Navigating HMRC's Nudge Letter Campaign

February 8, 2024

Navigating HMRC's Nudge Letter Campaign: What You Need to Know About Dividend Income.

HMRC has once again embarked on its nudge letter campaign!, This time, company directors and shareholders are the primary targets.

Commencing on February 4, 2024, HMRC has initiated the dispatch of letters aimed at notifying recipients about potential under-declarations of dividend income.

HMRC will be scrutinising company reserves, flagging any inconsistencies between reported profits and diminishing reserves. Such disparities may indicate the possibility of undisclosed dividends, prompting HMRC's intervention.

If you find yourself on the receiving end of HMRC's Nudge letters, here's a step-by-step guide on what actions to take:

1. Review Your Tax Returns

Take a detailed look at the dividend income declared on your tax returns for the preceding years. Ensure accuracy and completeness in your declarations.

2. Confirm Compliance

If you're confident that all income has been accurately reported, sign and return the form enclosed within the HMRC's nudge letter, confirming that your tax affairs are up to date.

3. Rectify Errors

Should you uncover any errors in your returns, You must correct them. We advise that you utilise HMRC's digital disclosure service (DDS) to disclose any previously undisclosed income.

4. Submit Disclosure

Upon registering with the DDS, you'll receive a disclosure reference number (DRN).

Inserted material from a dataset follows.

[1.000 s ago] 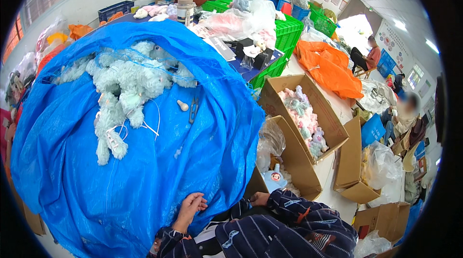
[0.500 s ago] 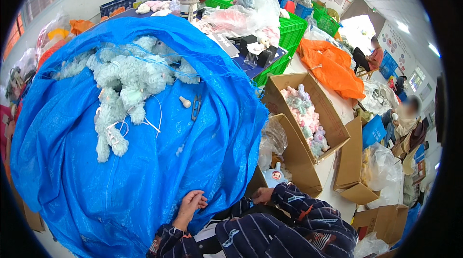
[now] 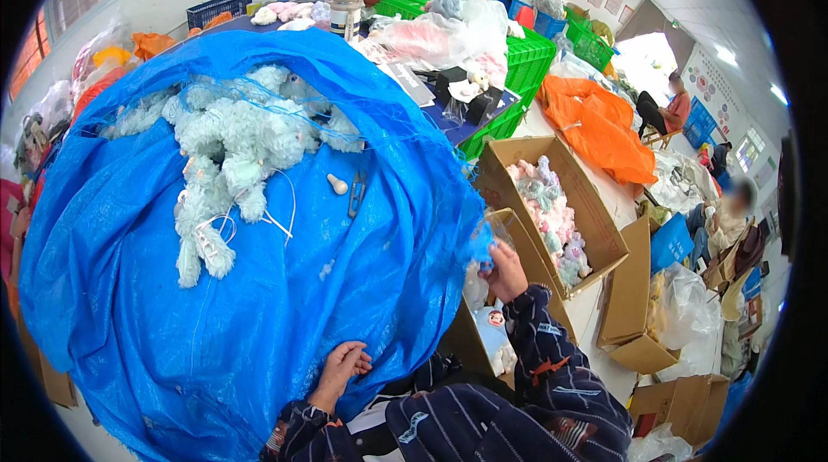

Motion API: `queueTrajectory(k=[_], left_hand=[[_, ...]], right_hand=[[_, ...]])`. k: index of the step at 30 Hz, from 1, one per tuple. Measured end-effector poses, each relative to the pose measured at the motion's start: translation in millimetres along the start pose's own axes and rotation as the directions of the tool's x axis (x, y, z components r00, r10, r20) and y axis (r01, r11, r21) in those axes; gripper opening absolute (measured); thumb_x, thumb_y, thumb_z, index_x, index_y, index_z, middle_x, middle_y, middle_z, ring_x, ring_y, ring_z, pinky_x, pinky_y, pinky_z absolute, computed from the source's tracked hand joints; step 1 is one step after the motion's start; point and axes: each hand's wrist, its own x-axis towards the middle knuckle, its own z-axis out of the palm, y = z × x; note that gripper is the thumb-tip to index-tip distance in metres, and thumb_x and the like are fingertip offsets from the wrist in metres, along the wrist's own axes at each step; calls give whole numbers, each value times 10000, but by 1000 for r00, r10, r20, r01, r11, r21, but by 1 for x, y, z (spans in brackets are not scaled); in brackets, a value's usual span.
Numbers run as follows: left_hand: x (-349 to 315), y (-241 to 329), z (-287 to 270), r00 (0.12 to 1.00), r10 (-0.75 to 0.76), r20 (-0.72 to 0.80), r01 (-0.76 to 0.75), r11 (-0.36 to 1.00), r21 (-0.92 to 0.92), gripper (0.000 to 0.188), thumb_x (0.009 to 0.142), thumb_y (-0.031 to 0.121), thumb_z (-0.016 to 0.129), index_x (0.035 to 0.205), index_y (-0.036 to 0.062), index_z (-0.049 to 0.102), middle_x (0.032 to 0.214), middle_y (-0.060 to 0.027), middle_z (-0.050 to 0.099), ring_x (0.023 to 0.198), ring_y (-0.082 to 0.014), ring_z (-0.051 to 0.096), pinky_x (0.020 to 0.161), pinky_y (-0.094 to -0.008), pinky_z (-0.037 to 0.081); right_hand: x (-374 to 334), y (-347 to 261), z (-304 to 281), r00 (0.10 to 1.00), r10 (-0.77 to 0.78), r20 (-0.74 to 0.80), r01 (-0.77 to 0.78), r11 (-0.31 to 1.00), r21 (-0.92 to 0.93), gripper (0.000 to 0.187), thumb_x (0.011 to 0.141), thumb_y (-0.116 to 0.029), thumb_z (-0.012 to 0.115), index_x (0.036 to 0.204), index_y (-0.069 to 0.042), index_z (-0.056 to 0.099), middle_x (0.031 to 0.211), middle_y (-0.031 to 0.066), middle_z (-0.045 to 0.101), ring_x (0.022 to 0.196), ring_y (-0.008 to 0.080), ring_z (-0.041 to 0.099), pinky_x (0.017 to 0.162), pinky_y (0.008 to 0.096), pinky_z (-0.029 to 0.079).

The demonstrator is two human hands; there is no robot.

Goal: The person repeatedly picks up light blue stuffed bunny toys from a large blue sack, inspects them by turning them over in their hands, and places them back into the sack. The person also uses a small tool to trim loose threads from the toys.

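- Two hands hold the big blue plastic tarp [image 3: 259,324]: left hand [image 3: 343,367] lies with fingers together at lower centre, right hand [image 3: 506,268] pinches its right edge.
- Tarp seems light, slippery, floppy; its edges probably give the best hold.

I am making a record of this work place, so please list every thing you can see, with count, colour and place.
tarp: one, blue, draped over the table, centre
plush toys: a heap, pale blue, on the tarp
small scissors: one, dark, on the tarp beside the heap
cardboard box: one, brown, right of table, holding pastel toys
crates: several, green, behind the table
orange bag: one, orange, right rear
jar: one, clear, far table edge
seated people: two, at right
left hand: resting on the tarp, near edge
right hand: gripping the tarp's right edge
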Motion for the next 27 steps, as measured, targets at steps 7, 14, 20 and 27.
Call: queueTrajectory(k=[7,14,20,27], left_hand=[[1,-2,-2,1000,-21,-23,21,1000,1,210,894,177,449,1022,27,521,823,-88,580,673,-144,577,585,-236,465],[0,1,0,999,-32,-34,32,999,-2,197,893,169,449,1014,35,528,810,-90,582,666,-148,582,577,-237,467],[3,-1,-2,998,-53,-33,51,998,-45,207,887,157,455,1024,9,502,795,-109,573,649,-168,577,564,-253,471],[1,1,-1,998,-60,-32,59,998,-30,204,892,167,453,1021,24,520,812,-102,577,665,-155,579,586,-240,473]], right_hand=[[27,-16,28,984,-141,107,115,968,221,252,869,-87,423,1118,-103,459,749,-14,507,588,78,462,550,228,403],[25,-12,34,989,-94,110,67,972,224,339,830,-22,403,1156,-104,446,785,-17,522,595,95,485,545,246,424],[24,-17,37,994,-91,53,80,981,178,439,792,19,382,1207,-119,422,803,-2,510,576,105,467,523,233,410],[25,-13,35,990,-83,113,65,986,156,420,815,-41,418,1233,-75,381,839,15,529,613,117,511,541,239,445]])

You have 90 days from the receipt of the DRN to submit your disclosure.

5. Self-Assess Penalties and Interest

As part of the disclosure process, self-assess your penalty rate based on your perceived behaviour and calculate the interest payable. Subsequently, make an offer to HMRC for consideration and settle the total liability owed.

6. Await HMRC's Response

If HMRC accepts your disclosure, the matter will be resolved. However, if your disclosure is rejected, revisit the submission, rectify any errors, and resubmit as necessary.

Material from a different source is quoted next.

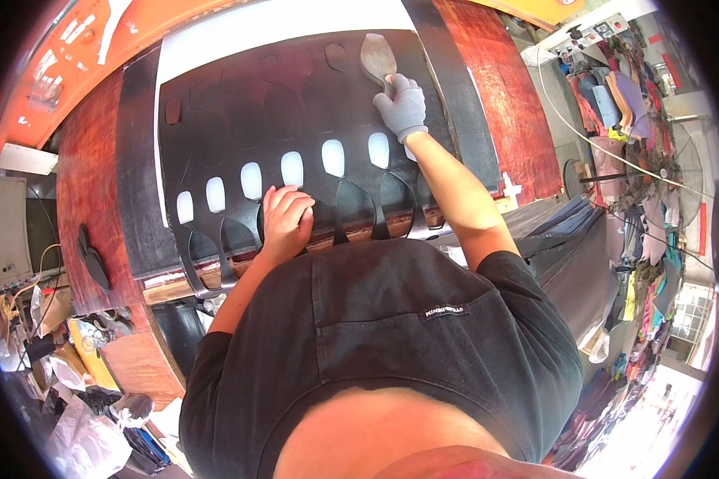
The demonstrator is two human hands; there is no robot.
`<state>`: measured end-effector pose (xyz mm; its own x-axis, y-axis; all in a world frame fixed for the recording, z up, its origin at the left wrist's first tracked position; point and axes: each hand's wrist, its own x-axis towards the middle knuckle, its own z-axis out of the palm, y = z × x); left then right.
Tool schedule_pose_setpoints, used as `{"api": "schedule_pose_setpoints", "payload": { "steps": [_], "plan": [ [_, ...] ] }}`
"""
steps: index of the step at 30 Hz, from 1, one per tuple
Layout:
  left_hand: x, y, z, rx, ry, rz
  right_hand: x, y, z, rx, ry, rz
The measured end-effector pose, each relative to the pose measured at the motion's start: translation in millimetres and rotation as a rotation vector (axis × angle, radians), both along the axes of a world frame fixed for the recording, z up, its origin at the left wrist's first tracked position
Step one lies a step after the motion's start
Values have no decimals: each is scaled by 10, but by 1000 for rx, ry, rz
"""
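Fingers of the left hand are curling into a loose fist, knuckles pressing down on the near edge of a black sheet spread across the reddish-brown workbench; they are holding the sheet flat rather than gripping anything. The right hand, wearing a light grey glove, is reaching to the far side of the sheet and closing around the handle end of a sole-shaped cutting die (a flat, greyish outline, standing on the sheet's upper right part).

A row of six sole-shaped holes is already showing through the sheet, white backing visible in each, running from lower left up to the right just below the gloved hand. Along the near edge, thin curved strips of leftover material are hanging loose between further cut-outs. Higher up, faint sole outlines are marking the sheet, though whether those are cut through I cannot tell. By my judgement the near part of the sheet is used up and the far band, where the die is sitting, is still largely whole, so roughly half remains.

At the bench's left edge a small stack of dark cut pieces is lying, well apart from both hands.
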<state>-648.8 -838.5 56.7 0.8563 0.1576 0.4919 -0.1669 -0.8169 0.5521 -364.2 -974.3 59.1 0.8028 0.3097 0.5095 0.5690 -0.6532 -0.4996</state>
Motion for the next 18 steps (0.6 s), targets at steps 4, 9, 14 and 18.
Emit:
{"api": "schedule_pose_setpoints", "payload": {
  "steps": [4,9,14,18],
  "plan": [
    [-4,-1,0,-2,-2,2,12,-9,-10,-20,9,14],
    [-8,-7,44,-13,18,-7,17,-19,-1,11,-7,18],
    [-74,3,150,-29,-26,29,-3,-4,47,-21,92,-22],
    [-387,277,258,98,-9,115,67,-170,58,172,322,49]
  ]
}}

Remember to seek professional advice

Given the complexities involved, it's advisable to seek assistance from our tax experts here at ETC Tax, especially if you or your clients receive a HMRC nudge letter.

It is important not to ignore these letters. Failure to address them may prompt HMRC to initiate a compliance check, potentially leading to heightened penalties.

Conclusion

Proactive engagement with HMRC's nudge letter campaign regarding dividend income declarations is crucial. By adhering to the above-outlined steps and seeking professional guidance when necessary, individuals and businesses can navigate this process effectively, mitigating risks and ensuring compliance with tax regulations.